Van Harten has several concerns about the agreement:
It gives China unique Most Favoured Nation status and "obligates Canada, but not China, to open its economy to the other state's investors."
It allows Chinese investors, in general, to purchase assets in Canada that Canadian investors would not be able to purchase in China.
It limits Canada's ability to screen Chinese investments to review under the Investment Canada Act while preserving China's ability to screen Canadian investments at any level of government and without the limitations imposed on screening by the Investment Canada Act.
It allows foreign investors from either country to bring claims against the other, but it does not allow either government to bring claims against foreign investors -- a clear imbalance.

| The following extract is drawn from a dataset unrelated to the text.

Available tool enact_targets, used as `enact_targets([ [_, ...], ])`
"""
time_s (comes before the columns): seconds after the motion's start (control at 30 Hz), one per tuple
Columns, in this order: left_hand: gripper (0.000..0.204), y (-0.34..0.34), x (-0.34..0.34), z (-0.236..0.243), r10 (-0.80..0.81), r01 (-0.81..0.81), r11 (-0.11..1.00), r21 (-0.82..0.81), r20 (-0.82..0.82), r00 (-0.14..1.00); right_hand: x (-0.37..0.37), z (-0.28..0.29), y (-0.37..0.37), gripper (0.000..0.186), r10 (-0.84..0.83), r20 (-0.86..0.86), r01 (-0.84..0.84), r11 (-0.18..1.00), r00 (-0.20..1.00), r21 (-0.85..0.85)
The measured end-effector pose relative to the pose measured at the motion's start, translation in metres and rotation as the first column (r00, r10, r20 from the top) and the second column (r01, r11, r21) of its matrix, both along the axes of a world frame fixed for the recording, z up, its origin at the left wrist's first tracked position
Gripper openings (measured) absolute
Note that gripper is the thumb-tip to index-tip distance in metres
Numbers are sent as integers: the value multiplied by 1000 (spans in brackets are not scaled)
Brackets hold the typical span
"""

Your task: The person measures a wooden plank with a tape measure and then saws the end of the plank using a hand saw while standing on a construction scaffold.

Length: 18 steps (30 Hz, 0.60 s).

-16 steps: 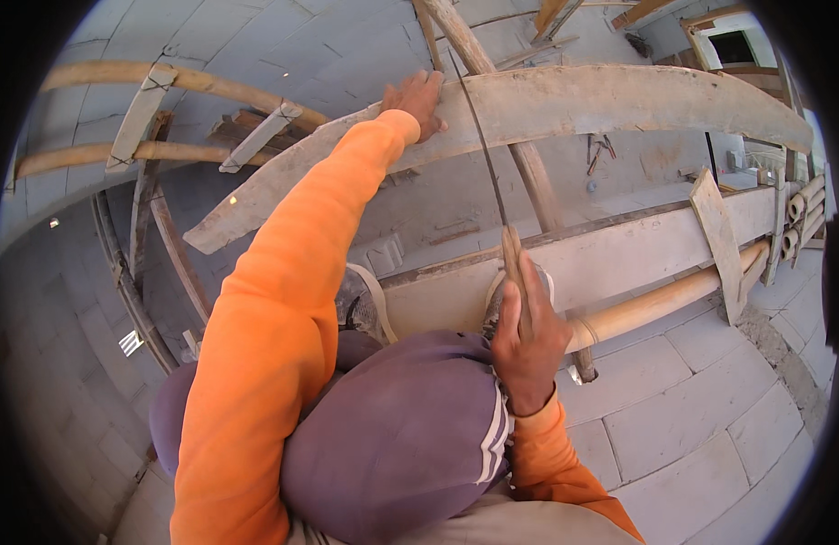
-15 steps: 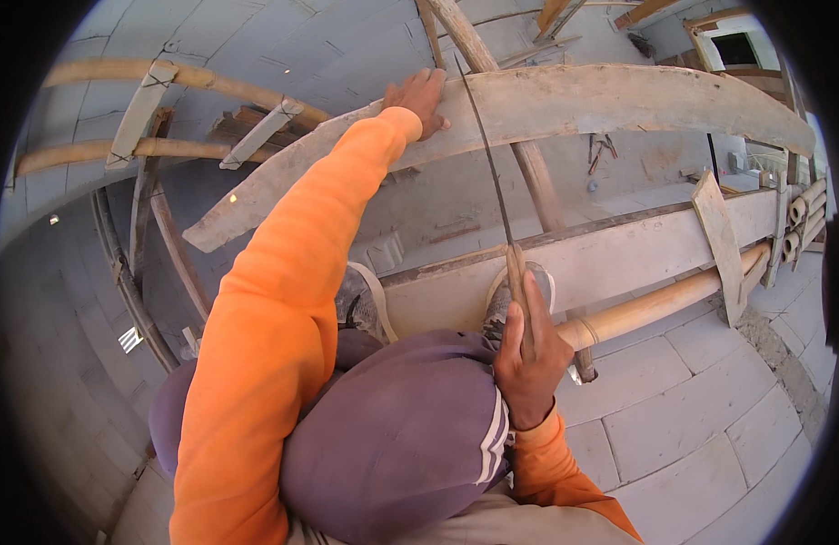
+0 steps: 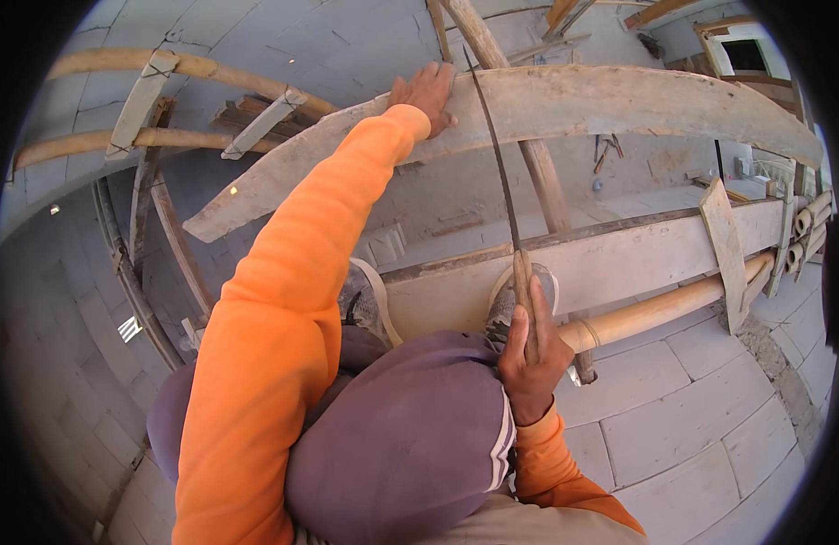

It omits a reservation designed to preserve aboriginal rights, something included in all of Canada's 25 other similar investment and trade agreements.
The treaty has a lifespan of 31 years -- a longevity greater than the great majority of similar treaties signed by Canada.
It gives a special status to foreign investors such as the China National Offshore Oil Corp. (CNOOC) or China Petrochemical Corp. (Sinopec) in the form of substantive legal protections not enjoyed by other private parties, including domestic competitors.
It allows investors such as Chinese state-owned corporations to bring claims against the government in secret. (Van Harten says the arbitration would have to be made public only when an award is issued.)
Furthermore the treaty's definition of investment is extremely broad.
It does not mean just land or buildings but includes resource concession rights, debt instruments (that is, portfolio investment), intellectual property rights and "any other tangible or intangible... property and related property rights acquired or used for business purposes."
The Harper line about these trade agreements is that they create jobs. But, obviously, their prime purpose is to protect investors -- at the cost of national sovereignty. You can bet that both the First Nations and the provinces will challenge the treaty in the courts -- all the way to the Supreme Court.
Three years ago, Harper insisted that he needed a majority government. He believed that, with a majority, he would be free of all restraints -- from parliamentary convention, from the Charter of Rights and Freedoms, and from the division of powers set out in the British North America Act.
Once again, the courts will have to remind Mr. Harper that he is a mere mortal.